Мы оставили его главного героя на том, что напечатанная в единственном частном журнале треть романа «Черный снег» (в действительности же две трети) никем не была прочитана и стала казаться Максудову сном вместе с рыжеволосым редактором Рудольфи, с писательской вечеринкой и молодым недоброжелателем, распоровшим себе ухо гвоздем. После этого Максудову пришлось как блудному сыну вернуться в газету «Пароходство» к сочинению фельетонов, прежней тоске и одиночеству, но герои «Черного снега» не отпускали его, и это момент важный, ибо «Театральный роман» так написан, что содержание, мелодия, тон максудовского романа и пьесы стучались к их автору извне, настигая его как воспоминание, как дождь, ветер и снег, и наверняка подобное испытывал сам Булгаков, к которому и проза, и пьесы приходили тем же путем и в чьем творчестве мы не найдем ни тени вымученности или сделанности.

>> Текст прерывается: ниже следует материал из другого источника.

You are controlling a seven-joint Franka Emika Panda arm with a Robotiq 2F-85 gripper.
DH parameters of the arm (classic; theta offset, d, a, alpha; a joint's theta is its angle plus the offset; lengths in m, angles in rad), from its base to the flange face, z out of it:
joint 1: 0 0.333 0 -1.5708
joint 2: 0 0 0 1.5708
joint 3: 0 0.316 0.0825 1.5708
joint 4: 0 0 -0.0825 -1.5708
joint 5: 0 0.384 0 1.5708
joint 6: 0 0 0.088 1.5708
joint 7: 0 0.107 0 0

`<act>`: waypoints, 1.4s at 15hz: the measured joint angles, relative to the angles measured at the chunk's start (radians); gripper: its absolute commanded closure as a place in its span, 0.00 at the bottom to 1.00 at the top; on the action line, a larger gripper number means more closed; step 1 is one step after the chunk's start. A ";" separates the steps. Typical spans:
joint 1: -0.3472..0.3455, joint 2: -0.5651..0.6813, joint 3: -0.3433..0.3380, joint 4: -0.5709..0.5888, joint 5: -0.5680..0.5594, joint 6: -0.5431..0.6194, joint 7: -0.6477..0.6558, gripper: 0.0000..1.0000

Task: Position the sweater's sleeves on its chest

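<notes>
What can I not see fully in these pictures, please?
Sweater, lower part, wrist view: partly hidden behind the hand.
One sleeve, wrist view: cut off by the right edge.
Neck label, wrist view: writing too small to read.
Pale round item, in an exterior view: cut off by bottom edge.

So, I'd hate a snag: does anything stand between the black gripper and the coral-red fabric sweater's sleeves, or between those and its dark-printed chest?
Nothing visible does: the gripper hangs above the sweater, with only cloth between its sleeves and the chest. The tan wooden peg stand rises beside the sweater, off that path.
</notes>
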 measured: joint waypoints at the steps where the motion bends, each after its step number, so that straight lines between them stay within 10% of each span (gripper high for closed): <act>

«Вьюга разбудила меня однажды. Вьюжный был март и бушевал, хотя и шел уже к концу. И опять, как тогда, я проснулся в слезах! Какая слабость, ах, какая слабость! И опять те же люди, и опять дальний город, и бок рояля, и выстрелы, и еще какой-то поверженный на снегу.
Родились эти люди в снах, вышли из снов и прочнейшим образом обосновались в моей келье. Ясно было, что с ними так не разойтись. Но что же делать с ними?
Первое время я просто беседовал с ними, и все-таки книжку романа мне пришлось извлечь из ящика. Тут мне начало казаться по вечерам, что из белой страницы выступает что-то цветное. Присматриваясь, щурясь, я убедился в том, что это картинка. И более того, что картинка эта не плоская, а трехмерная. Как бы коробочка, и в ней сквозь строчки видно: горит свет и движутся в ней те самые фигурки, что описаны в романе. Ах, какая это была увлекательная игра, и не раз я жалел, что кошки уже нет на свете и некому показать, как на странице в маленькой комнатке шевелятся люди. Я уверен, что зверь вытянул бы лапу и стал бы скрести страницу. Воображаю, какое любопытство горело бы в кошачьем глазу, как лапа царапала бы буквы!